Because we don’t want scientists who are advocates. We’re not interested in scientists who don’t mention their doubts. We’re sick of your inane “simplified dramatic statements”. We laugh when you cry wolf with your scary scenarios. Call us crazy, but we want scientists who are honest, not scientists who balance honesty and effectiveness. You want trust? Get honest, kick out the scoundrels, and for goodness sakes, get a clue about humility.

Because the truth is, climate science is one of the newest sciences. The truth is, we know little about the climate, we’ve only been studying it intensely for a couple decades. The truth is, we can’t project the climate of the next decade, much less that of the next century.  The truth is, we have no general theory of climate. The truth is, we don’t know if an average temperature rise of a couple degrees will be a net benefit or a net loss. The truth is, all of us are human, and our knowledge of the climate is in its infancy. And I don’t appreciate being lectured by infants. I don’t appreciate being told that I should be put in the dock in a Nuremberg style trial for disagreeing with infants. You want to restore trust? Come down off your pedestals, forsake your ivory towers, and admit your limitations.

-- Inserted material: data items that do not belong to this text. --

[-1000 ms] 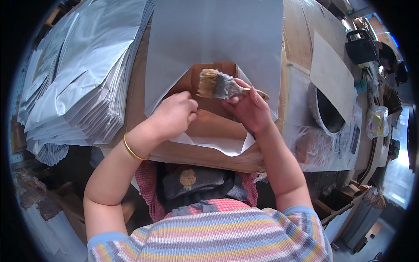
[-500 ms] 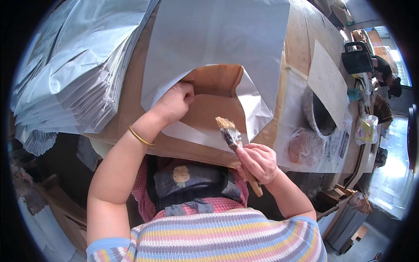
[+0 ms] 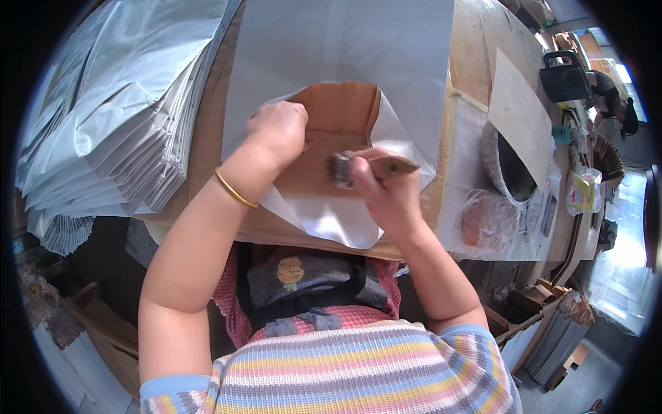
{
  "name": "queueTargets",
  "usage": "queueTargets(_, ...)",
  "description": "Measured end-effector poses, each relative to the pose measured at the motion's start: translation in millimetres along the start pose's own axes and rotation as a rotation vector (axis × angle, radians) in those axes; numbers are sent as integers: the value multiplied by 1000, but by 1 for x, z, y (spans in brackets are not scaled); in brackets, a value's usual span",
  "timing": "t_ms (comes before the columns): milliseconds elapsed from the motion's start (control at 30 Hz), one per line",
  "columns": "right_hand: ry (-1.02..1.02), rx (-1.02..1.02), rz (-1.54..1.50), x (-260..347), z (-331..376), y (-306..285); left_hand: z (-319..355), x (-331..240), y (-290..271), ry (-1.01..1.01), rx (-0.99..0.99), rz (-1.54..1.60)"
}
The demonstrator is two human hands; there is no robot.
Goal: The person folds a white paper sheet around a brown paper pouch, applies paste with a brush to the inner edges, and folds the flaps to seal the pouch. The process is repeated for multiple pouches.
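Observation:
A large white paper bag (image 3: 331,48) with a brown inside lies flat on the table, its near end spread into a wide opening. At the left edge of that opening my left hand (image 3: 278,129) is closed on the bag; its fingertips are hidden. My right hand (image 3: 394,196) grips a paintbrush (image 3: 398,166) by its wooden handle, which points to the right. The blurred bristles are over the brown inner panel (image 3: 310,172); whether they touch it I cannot tell. A white flap (image 3: 331,217) folds out toward me below the opening.
Stacked white paper bags (image 3: 131,131) fill the table's left. To the right stand a round tub (image 3: 491,162) partly covered by a board (image 3: 518,117), and a clear plastic bag (image 3: 483,221). A black container with a handle (image 3: 565,86) is farther back. Another person (image 3: 610,96) is at far right.
My right hand has swung the paintbrush forward and left, from the near edge to over the bag's opening. My left hand has moved slightly forward, and the white near flap shows more.

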State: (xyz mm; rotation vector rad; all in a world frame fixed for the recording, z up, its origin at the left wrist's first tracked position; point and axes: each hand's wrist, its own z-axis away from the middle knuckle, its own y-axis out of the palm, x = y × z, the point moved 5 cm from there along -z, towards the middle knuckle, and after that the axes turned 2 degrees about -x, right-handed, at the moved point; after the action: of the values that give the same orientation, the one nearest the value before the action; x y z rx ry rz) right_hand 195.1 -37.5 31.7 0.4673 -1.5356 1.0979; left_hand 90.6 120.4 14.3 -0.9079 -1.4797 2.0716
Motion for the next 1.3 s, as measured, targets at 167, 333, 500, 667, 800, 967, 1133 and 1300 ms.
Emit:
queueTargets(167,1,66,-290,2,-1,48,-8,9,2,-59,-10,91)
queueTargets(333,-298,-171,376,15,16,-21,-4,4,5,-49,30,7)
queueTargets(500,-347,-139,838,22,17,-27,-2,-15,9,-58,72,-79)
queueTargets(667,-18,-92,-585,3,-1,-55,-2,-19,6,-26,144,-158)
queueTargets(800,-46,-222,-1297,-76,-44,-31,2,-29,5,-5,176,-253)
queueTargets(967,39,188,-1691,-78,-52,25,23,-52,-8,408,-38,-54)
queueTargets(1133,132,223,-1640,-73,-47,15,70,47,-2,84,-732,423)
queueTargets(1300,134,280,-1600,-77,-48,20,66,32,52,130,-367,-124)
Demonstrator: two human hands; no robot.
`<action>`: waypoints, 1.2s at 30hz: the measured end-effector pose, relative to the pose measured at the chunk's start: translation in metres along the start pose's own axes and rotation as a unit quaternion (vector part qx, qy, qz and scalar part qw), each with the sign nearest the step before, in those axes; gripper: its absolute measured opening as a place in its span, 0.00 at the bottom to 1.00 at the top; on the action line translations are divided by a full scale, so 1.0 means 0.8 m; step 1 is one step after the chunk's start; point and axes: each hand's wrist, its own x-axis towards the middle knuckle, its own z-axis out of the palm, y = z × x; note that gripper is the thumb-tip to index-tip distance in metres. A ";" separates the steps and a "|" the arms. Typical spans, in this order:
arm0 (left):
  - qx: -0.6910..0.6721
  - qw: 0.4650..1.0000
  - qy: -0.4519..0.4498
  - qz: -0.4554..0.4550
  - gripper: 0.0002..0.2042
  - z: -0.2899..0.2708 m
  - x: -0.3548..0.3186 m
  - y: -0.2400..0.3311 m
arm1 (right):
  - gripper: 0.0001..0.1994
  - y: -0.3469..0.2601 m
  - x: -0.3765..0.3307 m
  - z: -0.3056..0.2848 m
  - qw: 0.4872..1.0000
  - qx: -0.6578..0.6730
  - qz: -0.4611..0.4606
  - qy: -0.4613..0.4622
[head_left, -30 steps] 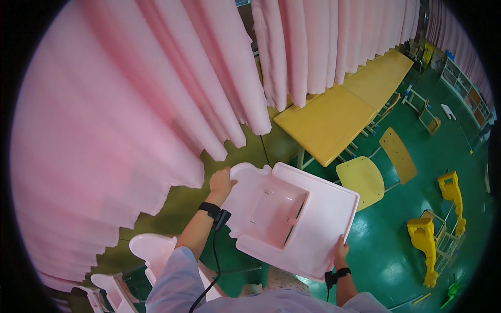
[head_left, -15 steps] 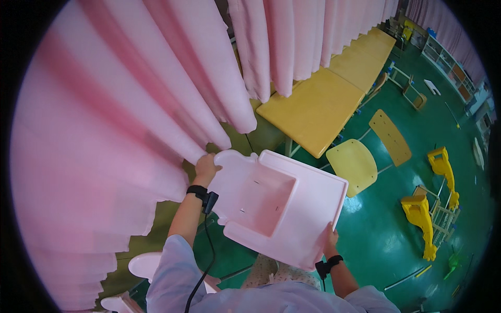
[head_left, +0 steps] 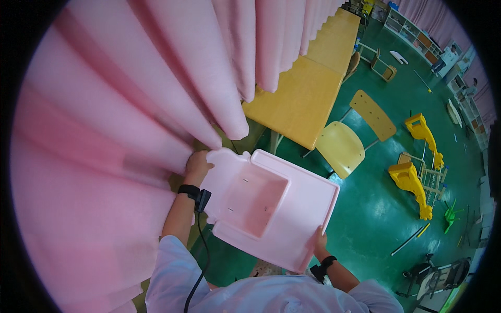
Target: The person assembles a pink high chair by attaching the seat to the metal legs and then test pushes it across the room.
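A large pink plastic panel [head_left: 308, 208] is held in front of my body, tilted, with a recessed rectangle showing a few small slots and a wavy-edged end at its left. My left hand [head_left: 197, 166] grips that wavy end, right beside the hem of the pink curtain [head_left: 104, 151]. At the opposite, lower right edge, my right hand [head_left: 320, 244] is closed on the rim, its fingers partly hidden. Both wrists wear black straps, and a cable runs down from the left one.
Yellow tables [head_left: 292, 99] stand ahead along the curtain. Nearby is a wooden-seat chair [head_left: 342, 148]. Yellow plastic pieces [head_left: 409, 182] and an overturned chair [head_left: 383, 68] lie on the green floor [head_left: 365, 208] to the right. Shelves [head_left: 412, 34] and two people are farther off.
The view has turned right, so the tables and chair shift left in the picture. The panel stays in both hands, and a dark folded frame has come into view at the lower right.
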 end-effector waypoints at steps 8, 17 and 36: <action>0.045 0.999 0.001 0.015 0.17 0.024 -0.042 0.020 | 0.35 0.032 0.023 -0.048 0.995 -0.059 0.024 -0.081; 0.079 0.995 0.041 -0.052 0.19 0.063 -0.096 0.004 | 0.23 0.002 0.004 -0.062 0.951 -0.086 0.083 -0.286; 0.097 0.919 0.077 -0.374 0.23 0.229 -0.610 0.145 | 0.24 -0.010 0.096 -0.201 0.790 -0.435 -0.112 -0.417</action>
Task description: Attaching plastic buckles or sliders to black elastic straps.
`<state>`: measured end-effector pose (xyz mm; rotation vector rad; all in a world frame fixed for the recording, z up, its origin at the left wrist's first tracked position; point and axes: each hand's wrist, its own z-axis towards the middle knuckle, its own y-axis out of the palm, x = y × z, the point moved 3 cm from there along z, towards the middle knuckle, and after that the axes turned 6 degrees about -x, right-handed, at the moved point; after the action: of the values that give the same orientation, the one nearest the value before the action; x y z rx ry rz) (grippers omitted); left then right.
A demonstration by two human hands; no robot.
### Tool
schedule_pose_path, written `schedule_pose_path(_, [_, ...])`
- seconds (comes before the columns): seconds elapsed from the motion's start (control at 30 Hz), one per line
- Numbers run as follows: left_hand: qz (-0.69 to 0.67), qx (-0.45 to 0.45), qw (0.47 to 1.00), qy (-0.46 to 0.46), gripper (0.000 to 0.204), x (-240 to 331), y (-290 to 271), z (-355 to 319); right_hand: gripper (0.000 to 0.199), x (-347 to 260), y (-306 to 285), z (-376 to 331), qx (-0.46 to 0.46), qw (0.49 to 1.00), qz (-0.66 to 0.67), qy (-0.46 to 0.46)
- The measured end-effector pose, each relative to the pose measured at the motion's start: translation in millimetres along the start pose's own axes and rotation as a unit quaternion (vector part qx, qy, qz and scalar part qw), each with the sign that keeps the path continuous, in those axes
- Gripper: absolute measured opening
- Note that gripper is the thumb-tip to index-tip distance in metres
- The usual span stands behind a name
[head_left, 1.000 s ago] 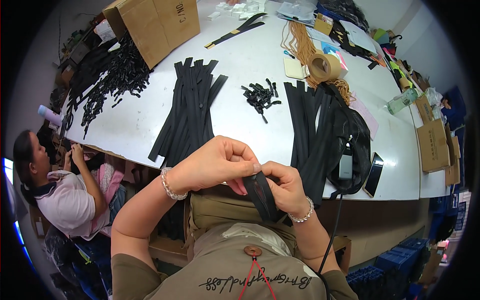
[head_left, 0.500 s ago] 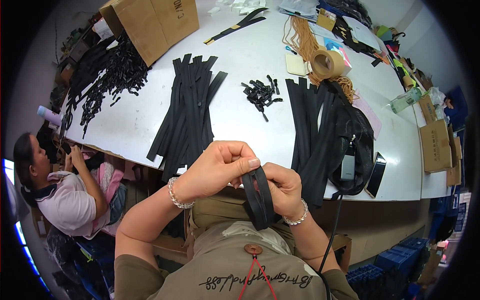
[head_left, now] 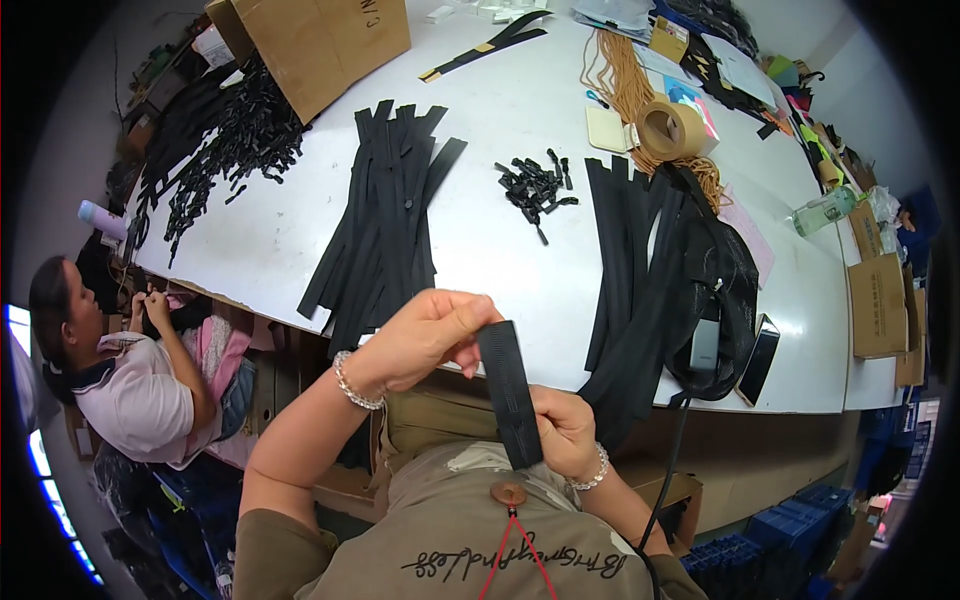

And through all of this, be aware that you have a long, long, long climb back up to where we will trust you. As Lincoln warned, you have forfeited the confidence of your fellow citizens, and you will be damn lucky if you ever get it back.

[Update: please see Dr. Curry’s gracious response below, at Judith Curry (04:34:45)]

[Update 2: Dr. Curry’s second response is here, and my reply is here]

[Update 3: Dr. Curry steps up and delivers the goods. My reply.]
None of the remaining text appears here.